• WORK INSTRUCTIONS: For the data that follows, print the line with "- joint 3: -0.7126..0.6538", the line with "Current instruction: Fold", and all lines between them, exactly as they stand. Omit pictures and add nothing.

• DATA FOR ANALYSIS:
++++++++++
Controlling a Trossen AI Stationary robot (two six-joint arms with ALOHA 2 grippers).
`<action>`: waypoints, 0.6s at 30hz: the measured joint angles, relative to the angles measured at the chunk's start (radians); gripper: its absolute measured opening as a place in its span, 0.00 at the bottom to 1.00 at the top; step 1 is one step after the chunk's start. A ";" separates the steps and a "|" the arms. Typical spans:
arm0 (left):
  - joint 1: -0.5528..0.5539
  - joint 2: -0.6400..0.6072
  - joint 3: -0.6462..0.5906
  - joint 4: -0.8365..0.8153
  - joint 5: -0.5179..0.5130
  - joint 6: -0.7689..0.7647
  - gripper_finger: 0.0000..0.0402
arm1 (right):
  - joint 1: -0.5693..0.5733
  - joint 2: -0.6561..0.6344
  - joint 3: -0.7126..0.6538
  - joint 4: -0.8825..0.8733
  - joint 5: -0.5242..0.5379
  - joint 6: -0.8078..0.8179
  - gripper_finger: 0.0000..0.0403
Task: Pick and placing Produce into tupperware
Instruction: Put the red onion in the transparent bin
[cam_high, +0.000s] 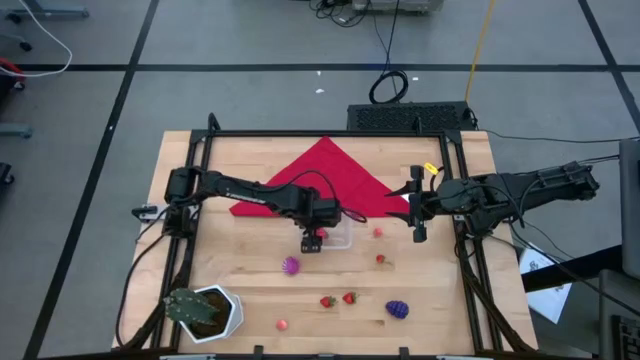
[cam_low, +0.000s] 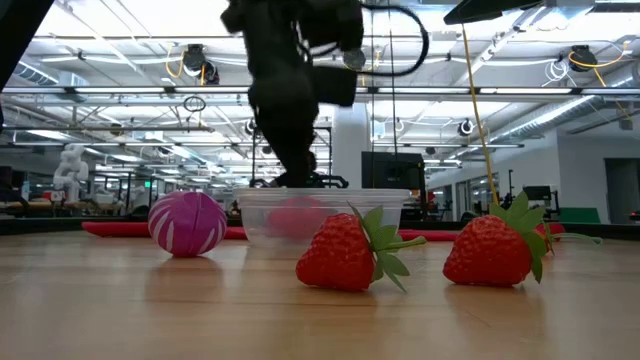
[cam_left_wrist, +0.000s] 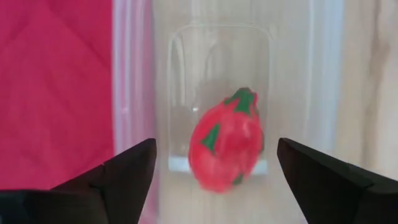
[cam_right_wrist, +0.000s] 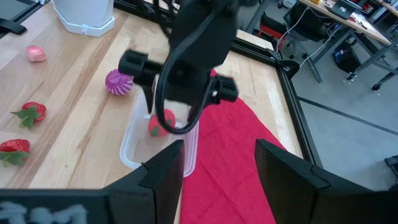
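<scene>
One red fruit already lying inside the tub, under the left hand, open wide, holding nothing. Strawberries, grapes still on table. Right hand open, waiting aside.

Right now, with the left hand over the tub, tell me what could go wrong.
The left hand stands open right above the strawberry in the tub; lifting carelessly, a finger might catch the light tub's wall and tip it. The tub touches the red cloth, so it may slide. Fruits like the purple ball could roll if bumped.
</scene>
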 joint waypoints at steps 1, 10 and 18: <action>0.000 0.000 0.034 -0.050 -0.001 0.001 0.85 | 0.000 0.000 0.000 0.000 0.000 0.000 0.46; -0.079 -0.001 0.302 -0.483 0.001 -0.165 0.85 | 0.000 0.000 0.000 -0.008 0.000 0.000 0.46; -0.245 -0.026 0.291 -0.525 -0.044 -0.478 0.85 | 0.000 0.000 0.000 -0.049 -0.001 0.000 0.46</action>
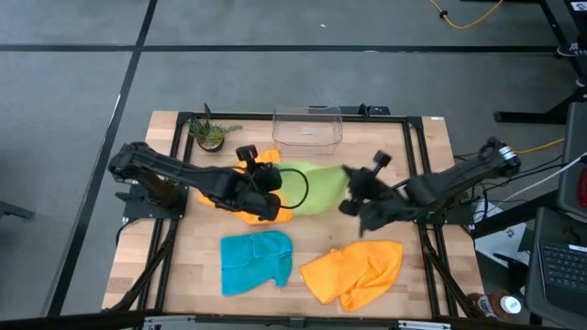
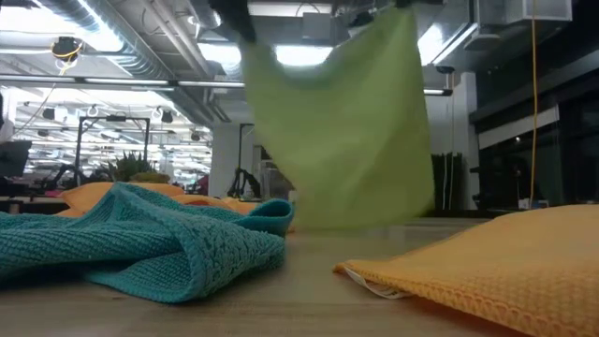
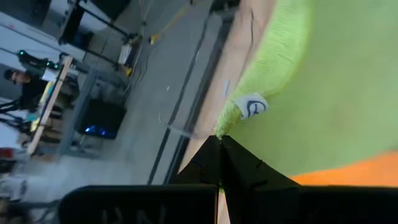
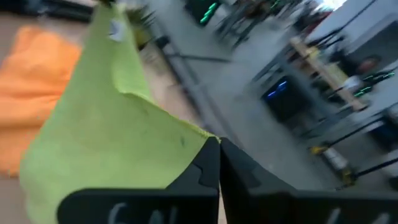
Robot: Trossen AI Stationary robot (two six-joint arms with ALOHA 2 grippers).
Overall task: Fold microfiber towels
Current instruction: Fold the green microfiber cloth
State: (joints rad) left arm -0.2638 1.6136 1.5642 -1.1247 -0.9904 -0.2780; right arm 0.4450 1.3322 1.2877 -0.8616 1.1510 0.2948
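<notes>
My left claw (image 3: 219,144) is pinched tight on one top corner of the lime green towel (image 1: 310,188). Just beside that corner a small white tag (image 3: 251,106) is sewn to the hem; it carries a dark printed mark, but I cannot read it. The same tag shows far off in my right wrist view, too small to make out. No other writing is legible on any cloth.

My right claw (image 4: 218,144) is clamped on the opposite top corner, so the lime green towel hangs stretched between my two claws, lifted clear of the surface (image 1: 303,302) above its middle. From the low view it drapes down like a sheet, its lower edge close to the wood.

Going left to right across the surface: a small potted plant (image 1: 209,134) stands at the far left corner, and a clear plastic bin (image 1: 307,128) sits at the far edge near the middle. One orange towel (image 1: 266,158) lies under my left arm, partly hidden behind the raised green one. The teal blue towel (image 1: 256,260) lies crumpled at the near edge, left of centre. The second orange towel (image 1: 355,271) lies rumpled to its right, near my right claw's side, apart from the teal one.
</notes>
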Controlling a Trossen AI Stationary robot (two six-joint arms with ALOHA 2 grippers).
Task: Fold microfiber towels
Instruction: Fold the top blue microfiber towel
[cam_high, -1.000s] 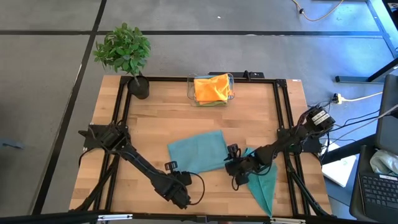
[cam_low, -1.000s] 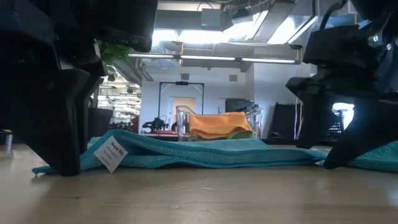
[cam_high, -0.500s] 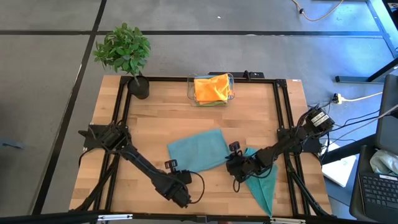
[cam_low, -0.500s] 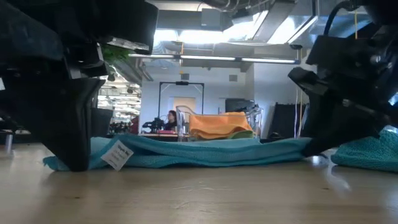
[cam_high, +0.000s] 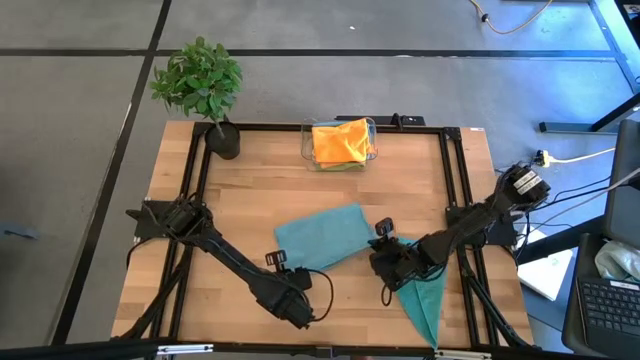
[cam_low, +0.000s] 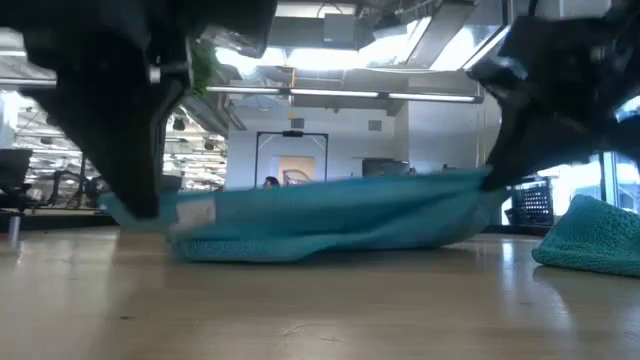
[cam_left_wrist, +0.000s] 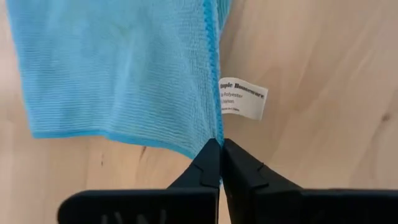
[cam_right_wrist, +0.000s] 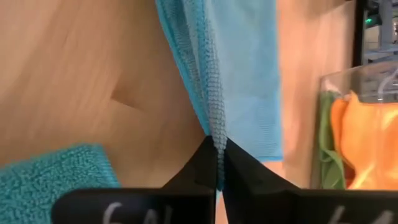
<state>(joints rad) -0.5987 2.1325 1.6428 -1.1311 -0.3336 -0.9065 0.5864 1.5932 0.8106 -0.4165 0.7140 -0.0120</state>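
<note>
Robotics lab: framed workbench (cam_high: 250, 190), cabling.

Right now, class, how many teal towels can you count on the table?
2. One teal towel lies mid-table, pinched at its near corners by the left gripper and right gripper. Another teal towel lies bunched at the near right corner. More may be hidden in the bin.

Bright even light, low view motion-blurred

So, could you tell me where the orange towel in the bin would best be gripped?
Probably on a raised fold near the middle of the orange towel, coming straight down from above: it lies bunched over the green one inside the open-topped clear bin, whose walls block any sideways approach.
</note>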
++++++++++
• PROBLEM SOLUTION:
  - joint 3: -0.7126..0.6538
  - joint 4: -0.8825..0.8733
  - joint 5: -0.5242..0.5379
  - joint 6: -0.8078..0.8179
  - gripper_finger: 0.0000..0.0403
Task: Pick and placing Produce into tupperware
Instruction: Put the red onion in the transparent bin
[cam_high, +0.000s] 
[cam_low, +0.000s] 
[cam_left_wrist, +0.000s] 
[cam_right_wrist, +0.000s] 
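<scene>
One red fruit already lying inside the tub, under the left hand, open wide, holding nothing. Strawberries, grapes still on table. Right hand open, waiting aside.

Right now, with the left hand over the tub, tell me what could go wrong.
The left hand stands open right above the strawberry in the tub; lifting carelessly, a finger might catch the light tub's wall and tip it. The tub touches the red cloth, so it may slide. Fruits like the purple ball could roll if bumped.
</scene>
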 joint waypoints at steps 1, 10 and 18: <action>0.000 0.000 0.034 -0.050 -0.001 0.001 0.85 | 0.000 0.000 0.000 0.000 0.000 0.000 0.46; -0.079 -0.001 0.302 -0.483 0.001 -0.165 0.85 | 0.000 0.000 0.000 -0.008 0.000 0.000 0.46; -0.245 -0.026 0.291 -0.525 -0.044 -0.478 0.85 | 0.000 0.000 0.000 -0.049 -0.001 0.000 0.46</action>
Robot: Trossen AI Stationary robot (two six-joint arms with ALOHA 2 grippers).
Overall task: Fold microfiber towels
Current instruction: Fold the green microfiber cloth

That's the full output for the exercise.